A new directive is to keep utilization high. While this has been a logistical challenge, especially with the weather and replacement rentals, the company is not losing money by letting fleet sit. "If you have a car waiting for every customer every day, you are over-fleeted," says Vercollone.

"You're going to have your peaks and your valleys," he says. "Cut off your peaks. You want to be out of cars a couple of days of the week. And when you have your valleys, they're not as deep."

No Credit, No Problem

Joe Zawatski, a used-car dealer and U-Save franchisee in Cleveland, started a rent-to-own program during the worst part of the recession. The business took off immediately, and today, while leisure rentals in the area are still "down to the ground," says Zawatski, his rent-to-own business is up 30 percent compared with two years ago, as credit-challenged customers look for reliable transportation.

The quality of customer has improved-delinquencies are down to 6 percent from 21 percent a year ago. "Good people lost their jobs and their cars, but they still need a way to get back and forth," he says. 

Similarly, the quality of candidates for open positions at his company is much higher too. "I interviewed [an applicant] for a position recently, and the first four out of five candidates who walked in the door had college degrees and were extremely well-qualified but had lost their jobs and couldn't find a new one."

Zawatski now offers maintenance services to his rent-to-own customer and has hired on three technicians and a service writer. "We charge about 40 percent less [than dealer servicing]," he says. "I make some money and I keep my cars in better condition."

Overall, the company has grown from eight employees two years ago to 12 full-time and two or three part-time.

Fine-tuning High Mileage

Monty Merrill, a Dollar and Thrifty licensee in Texas, is relieved to be looking at the recession from the rear-view mirror. "We're not as afraid as we were then [in early 2009]," says Merrill. "Our blood pressure went down a bit."

Merrill says the company lost some dollar average between 2009 and 2010 but did much better transactionally. In fact the company ended 2010 with record profits, with much of that attributable to the high residual values of his fleet.
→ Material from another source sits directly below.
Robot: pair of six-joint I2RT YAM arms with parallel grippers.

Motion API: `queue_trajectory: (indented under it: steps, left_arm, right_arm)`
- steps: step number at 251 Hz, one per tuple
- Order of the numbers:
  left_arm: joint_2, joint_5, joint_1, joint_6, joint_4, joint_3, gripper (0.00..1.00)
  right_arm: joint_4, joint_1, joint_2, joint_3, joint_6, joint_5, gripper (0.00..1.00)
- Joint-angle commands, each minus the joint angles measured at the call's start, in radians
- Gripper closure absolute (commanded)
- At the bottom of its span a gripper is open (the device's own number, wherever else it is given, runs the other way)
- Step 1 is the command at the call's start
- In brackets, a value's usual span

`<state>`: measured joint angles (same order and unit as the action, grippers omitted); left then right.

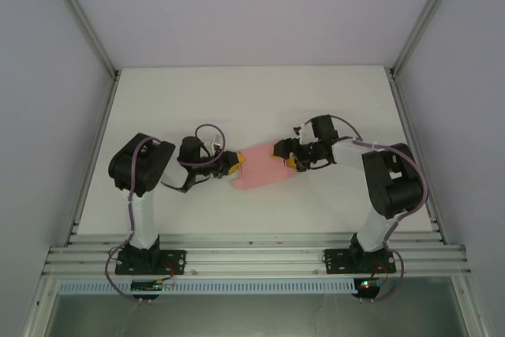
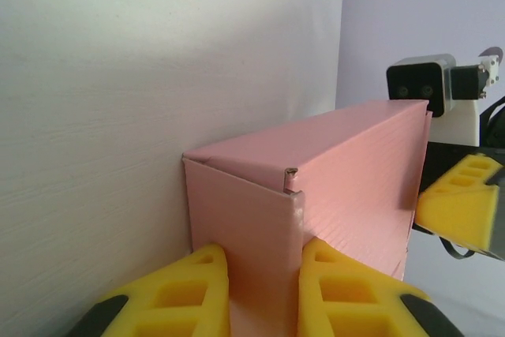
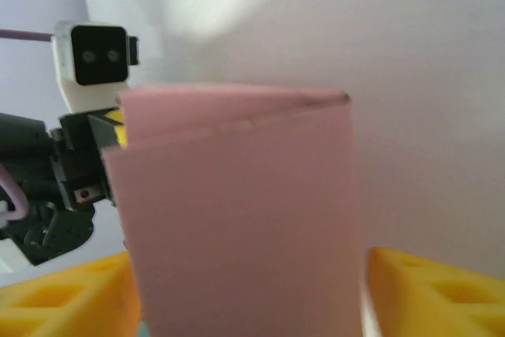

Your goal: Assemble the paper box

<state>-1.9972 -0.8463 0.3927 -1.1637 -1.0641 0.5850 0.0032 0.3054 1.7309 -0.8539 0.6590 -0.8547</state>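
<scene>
The paper box (image 1: 259, 166) lies near the middle of the tabletop (image 1: 252, 92), its long axis running from 9 o'clock to 3 o'clock, with one arm at each end. It already has the form of a small rectangular sleeve rather than a flat sheet.

The left gripper (image 1: 235, 163) sits at the box's 9 o'clock end. In the left wrist view its yellow fingers (image 2: 197, 290) press against both sides of the narrow end panel, clamped on it. This probably anchors the box so it cannot slide or collapse while the far end is worked.

The right gripper (image 1: 289, 157) meets the box at about 3 o'clock. Its jaws stand apart and straddle that end, and the right wrist view shows a sliver of light between the card and one finger (image 3: 434, 293), so it is placed around the box rather than squeezing it. From there it seems ready to square the walls or tuck a flap.
</scene>
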Motion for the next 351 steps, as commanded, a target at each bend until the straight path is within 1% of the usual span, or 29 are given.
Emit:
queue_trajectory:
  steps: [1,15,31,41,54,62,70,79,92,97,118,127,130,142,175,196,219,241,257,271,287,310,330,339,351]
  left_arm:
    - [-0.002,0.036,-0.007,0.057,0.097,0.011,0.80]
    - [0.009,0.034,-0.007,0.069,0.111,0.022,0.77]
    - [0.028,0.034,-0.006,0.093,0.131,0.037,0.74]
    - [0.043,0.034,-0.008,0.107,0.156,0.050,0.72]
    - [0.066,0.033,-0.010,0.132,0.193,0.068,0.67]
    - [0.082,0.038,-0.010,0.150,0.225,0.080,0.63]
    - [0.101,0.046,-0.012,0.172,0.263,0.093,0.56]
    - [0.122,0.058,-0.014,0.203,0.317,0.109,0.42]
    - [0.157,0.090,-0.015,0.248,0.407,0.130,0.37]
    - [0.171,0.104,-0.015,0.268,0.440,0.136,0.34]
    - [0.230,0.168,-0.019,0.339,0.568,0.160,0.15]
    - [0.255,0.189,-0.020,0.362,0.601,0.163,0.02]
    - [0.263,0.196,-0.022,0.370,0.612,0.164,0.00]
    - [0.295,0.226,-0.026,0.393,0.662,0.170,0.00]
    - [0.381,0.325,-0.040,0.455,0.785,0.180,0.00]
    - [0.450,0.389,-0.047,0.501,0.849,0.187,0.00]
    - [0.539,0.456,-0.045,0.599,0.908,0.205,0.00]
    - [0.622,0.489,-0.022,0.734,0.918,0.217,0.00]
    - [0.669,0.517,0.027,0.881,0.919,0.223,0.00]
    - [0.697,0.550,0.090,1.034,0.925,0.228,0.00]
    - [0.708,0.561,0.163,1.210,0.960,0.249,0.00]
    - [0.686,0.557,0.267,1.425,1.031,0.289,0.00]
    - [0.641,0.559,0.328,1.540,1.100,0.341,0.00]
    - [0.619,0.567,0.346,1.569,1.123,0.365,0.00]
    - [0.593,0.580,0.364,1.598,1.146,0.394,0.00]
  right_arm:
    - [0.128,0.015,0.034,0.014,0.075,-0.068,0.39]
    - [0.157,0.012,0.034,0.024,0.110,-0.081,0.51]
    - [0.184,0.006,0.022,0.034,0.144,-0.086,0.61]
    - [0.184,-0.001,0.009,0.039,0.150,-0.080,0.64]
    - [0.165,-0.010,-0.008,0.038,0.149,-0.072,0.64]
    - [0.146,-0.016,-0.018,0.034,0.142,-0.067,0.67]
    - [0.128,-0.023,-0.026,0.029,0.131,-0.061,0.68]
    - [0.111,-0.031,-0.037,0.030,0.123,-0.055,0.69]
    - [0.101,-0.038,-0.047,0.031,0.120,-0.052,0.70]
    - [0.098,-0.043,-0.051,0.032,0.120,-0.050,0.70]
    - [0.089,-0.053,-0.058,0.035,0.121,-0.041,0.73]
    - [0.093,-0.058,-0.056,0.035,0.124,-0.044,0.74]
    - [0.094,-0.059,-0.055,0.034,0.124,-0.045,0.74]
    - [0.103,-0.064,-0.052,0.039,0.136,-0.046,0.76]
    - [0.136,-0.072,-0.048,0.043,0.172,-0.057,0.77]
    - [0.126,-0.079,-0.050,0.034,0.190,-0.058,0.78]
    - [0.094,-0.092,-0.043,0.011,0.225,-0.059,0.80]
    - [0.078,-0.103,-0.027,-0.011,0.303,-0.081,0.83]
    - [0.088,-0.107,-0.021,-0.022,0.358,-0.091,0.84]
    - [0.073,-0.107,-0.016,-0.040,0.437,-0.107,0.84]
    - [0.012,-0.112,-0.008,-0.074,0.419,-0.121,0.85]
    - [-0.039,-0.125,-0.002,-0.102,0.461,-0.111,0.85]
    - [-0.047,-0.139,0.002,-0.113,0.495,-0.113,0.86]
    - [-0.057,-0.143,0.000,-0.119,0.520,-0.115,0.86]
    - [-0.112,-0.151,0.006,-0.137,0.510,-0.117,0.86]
The company added 10 percent to its fleet last year and will add another 10 percent this year.

Locally, Merrill says the subtraction of a rate bottom feeder-and its subsequent return-had a big impact on rates in his market. "You just scratch your head and say 'What in the world are you doing?' It can't be good for you, and it's certainly not good for us. It's not good for anybody," he says.
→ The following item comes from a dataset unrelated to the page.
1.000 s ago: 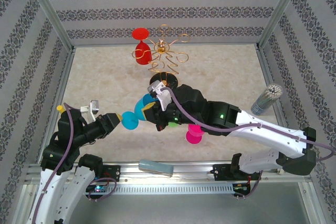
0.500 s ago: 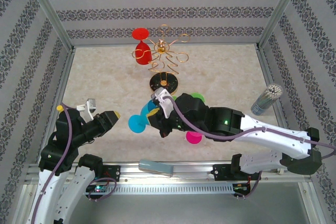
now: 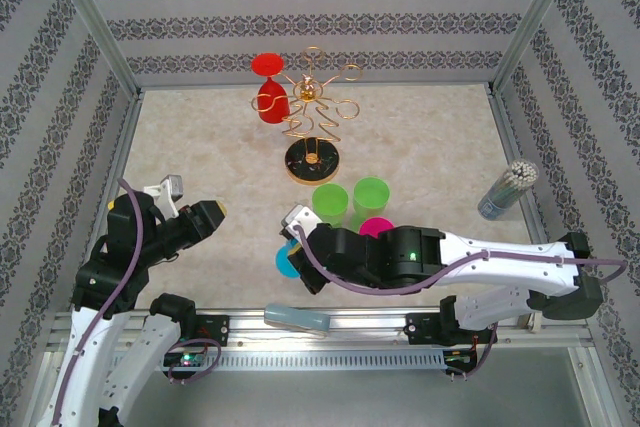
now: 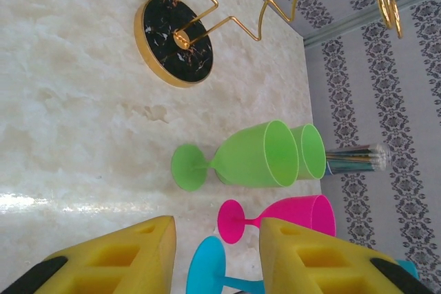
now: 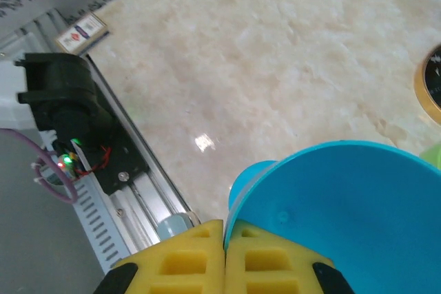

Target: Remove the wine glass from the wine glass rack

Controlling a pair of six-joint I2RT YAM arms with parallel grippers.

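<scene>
Right fingers (image 5: pixel 186 261) are pressed together, pinching the blue wine glass (image 5: pixel 344 218) at the stem below its bowl. That glass is off the wine glass rack (image 3: pixel 318 117), low over the counter (image 3: pixel 200 147) near its front edge, beside a pink glass (image 3: pixel 377 228) and two green glasses (image 3: pixel 330 204). Left fingers (image 4: pixel 117 259) are spread and hold nothing. A red wine glass (image 3: pixel 270 105) hangs on the rack.

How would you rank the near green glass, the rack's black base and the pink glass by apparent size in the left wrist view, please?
1. near green glass
2. rack's black base and pink glass: about alike, the pink one partly hidden, so unranked.
</scene>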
While Merrill's company didn't lose any financing during the recession, it experienced a peculiar situation with its funding source: Merrill had cars to buy that were approved on his line of credit but the banks told him they had no money for the deal.

That situation got worse when manufacturers turned off the production pipeline. Healthy $6,000 spiffs dwindled to $1,500 or less. "We decided to wait it out and just sit on the cars and I'm glad we did," said Merrill.
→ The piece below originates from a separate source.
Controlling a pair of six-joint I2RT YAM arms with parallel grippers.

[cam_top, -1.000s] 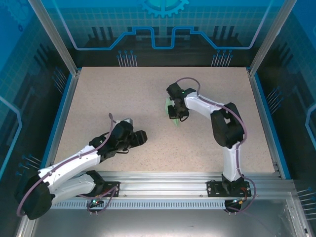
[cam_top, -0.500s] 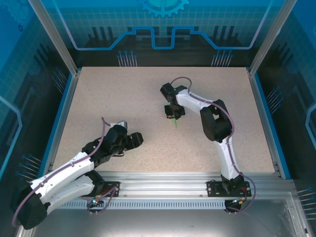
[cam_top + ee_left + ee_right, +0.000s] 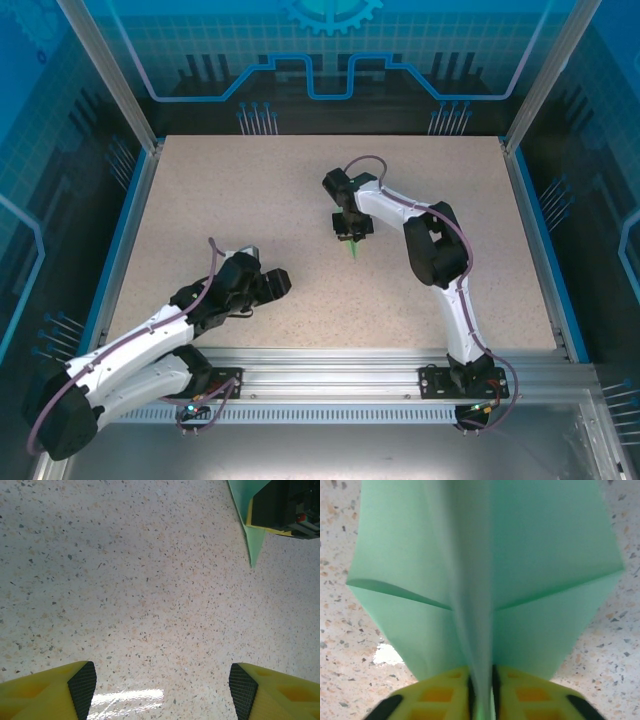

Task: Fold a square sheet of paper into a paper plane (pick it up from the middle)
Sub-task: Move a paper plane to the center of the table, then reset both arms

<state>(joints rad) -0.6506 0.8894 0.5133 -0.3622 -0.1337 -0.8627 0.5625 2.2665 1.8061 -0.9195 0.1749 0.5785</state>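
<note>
Folding looks finished: the paper plane (image 3: 485,580), creased and winged, sits at the middle of the table (image 3: 250,190), its keel between the close-set right fingers (image 3: 440,695); whether they pinch it is unclear. The left fingers (image 3: 50,690) gape empty. Only release seems left.

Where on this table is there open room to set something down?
Free: the far-left stretch of the table beside the blue rim, and the right side past the right arm. Crowded: centre, where the right gripper pinches the paper plane, and near-left around the left gripper.
</note>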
"In the past, if you let a car hit 30,000 miles, you would take a huge hit on the residual," he says. "Today, that's just not the case. We have more flexibility in that regard than we've ever had. The higher mileage and longer hold times did nothing but help the car."

With higher mileage cars, Merrill had to adjust his maintenance schedule to include brakes and tires, and he even overhauled his cleaning procedures. He bought a steam cleaner and "used the heck out of it."

Today, the banking is easier and there is supply in the pipeline. But while he's pulled back on hold times to some degree, Merrill says his customers have accepted the higher odometer-especially as a value brand-as long as the cars are clean and well maintained. And the more stringent procedures are working. "It's funny; I think the cars are actually cleaner now because we focus on it," he says.

Now, instead of offering a car with mileage in the teens, Merrill is selling some two-year-old units with 50,000 miles. This hasn't slowed sales: With teen-mile cars virtually nonexistent these days, dealers are forced to grin and bear it.

Merrill believes residual values and rental traffic should stay solid through 2012. After that, he says, "It's harder to say anything about the long-term anymore."